Welcome to the seventh newsletter from the EU POP Centre of Excellence. Our free-of-charge services to help EU organisations improve the performance of parallel software.
This issue includes:
- POP Webinars - Using OpenMP Tasking on Monday 4th December 2017 14:00 GMT and Parallel I/O Profiling Using Darshan on Thursday 1st February 2018;
- POP’s Jesus Labarta wins ACM and IEEE Computer Society award;
- Success story - 25% faster time-to-solution for urban microclimate simulations;
- Vampir Client-Server Model for large trace files;
- Lightweight MPI Profiling;
- Addressing Load Balance Issues;
- POP at upcoming events.
For information on our services and past editions of the newsletter see the POP website.

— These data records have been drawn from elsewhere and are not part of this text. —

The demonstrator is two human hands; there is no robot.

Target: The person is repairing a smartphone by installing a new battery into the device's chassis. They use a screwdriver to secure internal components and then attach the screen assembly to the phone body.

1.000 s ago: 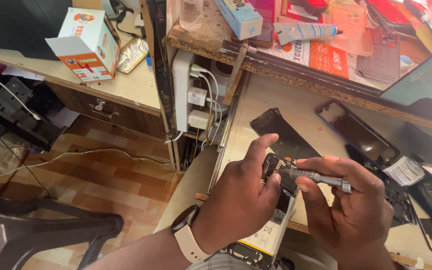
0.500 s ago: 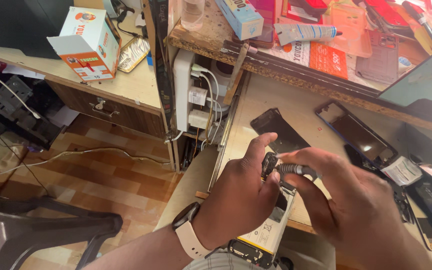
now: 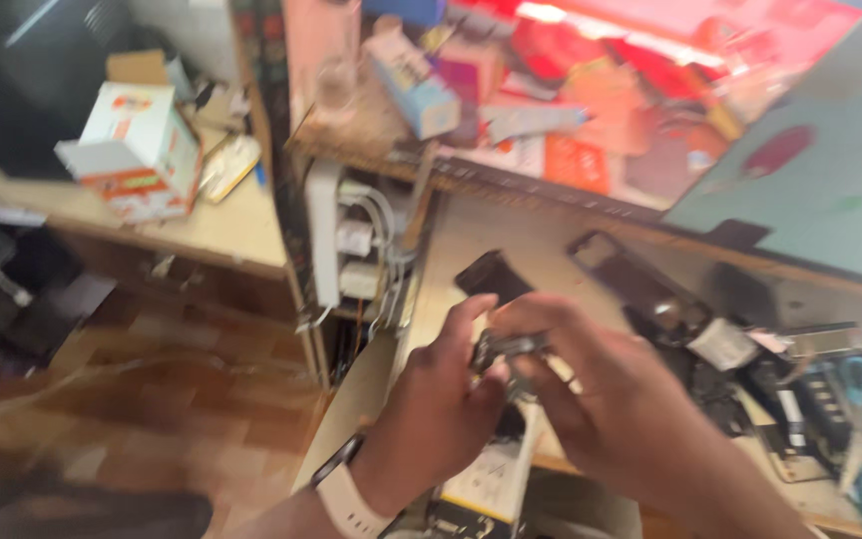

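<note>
Left hand (image 3: 441,394): closed around a small metal tool (image 3: 503,351), thumb up, pale watch (image 3: 346,494) on the wrist.
Right hand (image 3: 606,399): fingers curled, gripping the same tool from the other side.
Tool: held between both hands above the front edge of the table (image 3: 541,245); blurred, kind unclear.
Under the hands: an opened phone (image 3: 481,484) lies at the front edge.
Left edge: a white power strip (image 3: 326,240) hangs there.
</note>
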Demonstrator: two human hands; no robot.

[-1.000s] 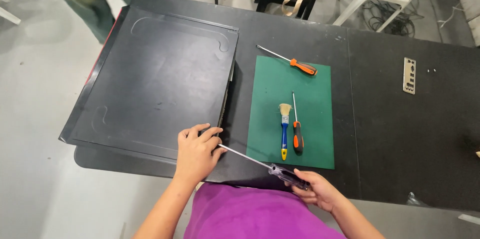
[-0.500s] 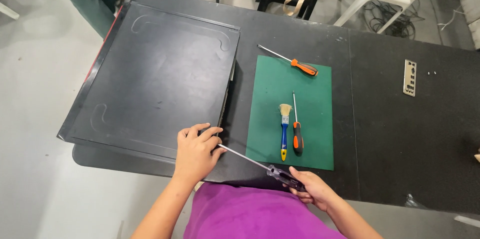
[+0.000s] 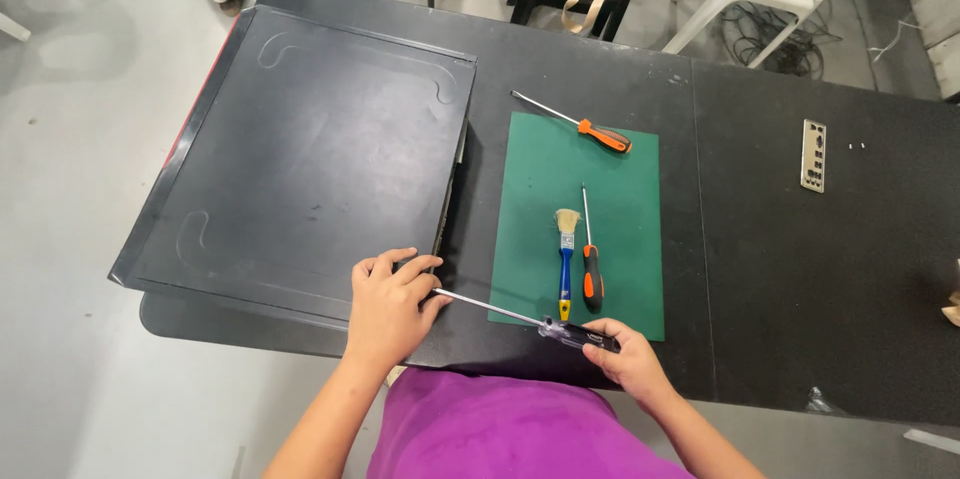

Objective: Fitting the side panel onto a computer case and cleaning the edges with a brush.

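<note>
Still: left hand (image 3: 385,311) on case panel (image 3: 300,154), right hand (image 3: 622,357) gripping screwdriver (image 3: 520,319).

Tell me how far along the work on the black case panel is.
Done: tools are laid out, two orange-handled screwdrivers and a brush on the green mat. In hand: the right hand holds a dark-handled screwdriver, tip at the case's near corner, steadied by the left hand. Left: the panel still lies in place.

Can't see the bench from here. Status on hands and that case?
Left hand on the case corner. Right hand holds a screwdriver, tip at that corner. Brush and two screwdrivers lie apart on the mat.
</note>
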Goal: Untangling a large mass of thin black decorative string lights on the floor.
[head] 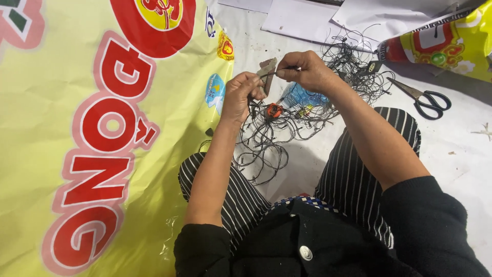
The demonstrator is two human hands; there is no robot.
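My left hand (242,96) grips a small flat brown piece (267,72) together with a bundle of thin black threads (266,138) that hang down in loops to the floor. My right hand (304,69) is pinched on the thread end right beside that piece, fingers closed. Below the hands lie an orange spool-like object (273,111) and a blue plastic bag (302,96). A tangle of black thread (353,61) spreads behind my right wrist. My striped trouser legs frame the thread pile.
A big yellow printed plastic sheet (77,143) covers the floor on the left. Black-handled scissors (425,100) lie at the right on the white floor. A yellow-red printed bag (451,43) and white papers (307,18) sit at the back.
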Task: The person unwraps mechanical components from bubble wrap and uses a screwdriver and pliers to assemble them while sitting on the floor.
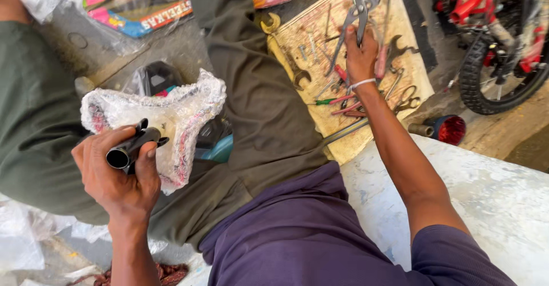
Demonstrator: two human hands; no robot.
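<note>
— Head view had the left hand [117, 174] closed around a black tube [128, 149], didn't it?

— Yes, fingers wrapped tight about the tube, its open end facing the camera. The tube joined a bicycle saddle in plastic wrap [166, 114], which sat at one o'clock from that hand, resting over the lap.

— And the right hand [361, 54]?

— It lay well apart, at two o'clock, on the wooden board [320, 34]. Its fingers were curled among the tools, touching the handles of grey pliers [357, 6]; whether they actually gripped them, I could not tell.

— What looked risky to you?

— The saddle was held by one hand only, so I judged it could tip off the lap if that grip loosened. The plastic looked slick too.

— Anything at the board?

— Spanners [294, 72], screwdrivers and scissors [407, 98] lay crowded together. Reaching there without looking closely could nick a finger, or knock tools towards the red-and-black bicycle [497, 46] at three o'clock.
</note>
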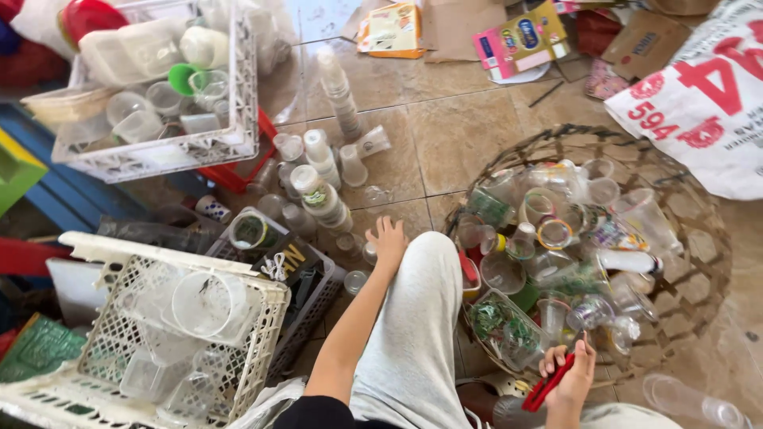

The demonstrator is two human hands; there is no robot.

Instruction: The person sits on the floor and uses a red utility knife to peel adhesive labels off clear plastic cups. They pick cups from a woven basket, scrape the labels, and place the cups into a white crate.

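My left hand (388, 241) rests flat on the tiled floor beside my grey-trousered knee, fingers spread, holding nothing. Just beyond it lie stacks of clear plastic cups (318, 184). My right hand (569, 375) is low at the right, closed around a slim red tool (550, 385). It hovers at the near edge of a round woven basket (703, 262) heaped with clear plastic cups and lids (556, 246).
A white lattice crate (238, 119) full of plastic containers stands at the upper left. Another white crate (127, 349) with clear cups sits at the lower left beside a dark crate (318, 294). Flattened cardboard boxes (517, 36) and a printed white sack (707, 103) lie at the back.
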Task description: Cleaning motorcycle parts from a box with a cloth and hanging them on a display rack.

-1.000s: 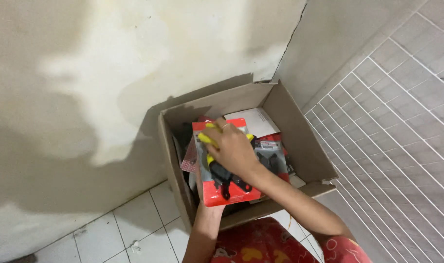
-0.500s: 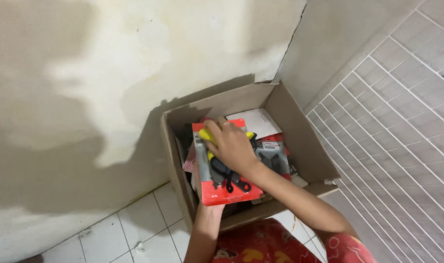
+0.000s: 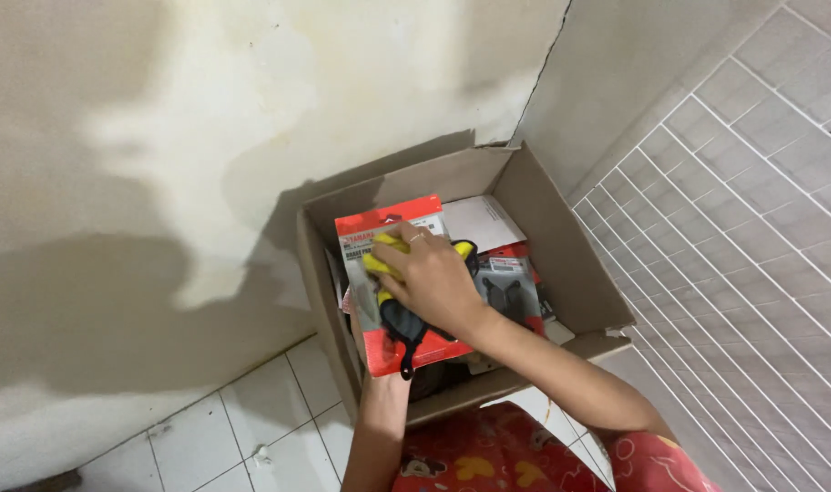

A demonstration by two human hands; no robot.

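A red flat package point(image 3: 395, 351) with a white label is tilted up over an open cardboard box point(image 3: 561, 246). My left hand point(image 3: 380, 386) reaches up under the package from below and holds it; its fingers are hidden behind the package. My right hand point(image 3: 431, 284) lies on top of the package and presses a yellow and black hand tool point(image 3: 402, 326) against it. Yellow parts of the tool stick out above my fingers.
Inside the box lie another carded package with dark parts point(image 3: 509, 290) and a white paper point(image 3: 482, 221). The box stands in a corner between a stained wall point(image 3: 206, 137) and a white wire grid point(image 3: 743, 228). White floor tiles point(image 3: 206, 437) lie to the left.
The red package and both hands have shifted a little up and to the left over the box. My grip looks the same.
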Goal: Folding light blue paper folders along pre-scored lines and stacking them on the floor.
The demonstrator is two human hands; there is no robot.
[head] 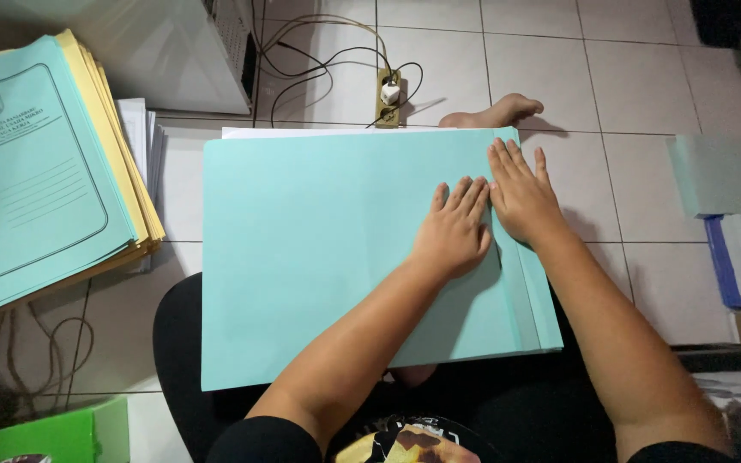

POP Webinar – Using OpenMP Tasking
Monday 4th December 2017 - 14:00 GMT | 15:00 CET
With the increasing prevalence of multi-core processors, shared-memory programming models are essential. OpenMP is a popular, portable, widely supported and easy-to-use shared-memory parallel model. Since version 3.0, released in 2008, OpenMP offers tasking to support the creation of composable parallel software blocks and the parallelization of irregular algorithms. However, the tasking concept requires a change in the way developers reason about the structure of their code and hence expose the parallelism of it. In this webinar, we will give an overview about the OpenMP tasking language features and performance aspects, such as introducing cut-off mechanisms and exploiting task dependencies.
Click here for more information and to register for the Using OpenMP Tasking webinar.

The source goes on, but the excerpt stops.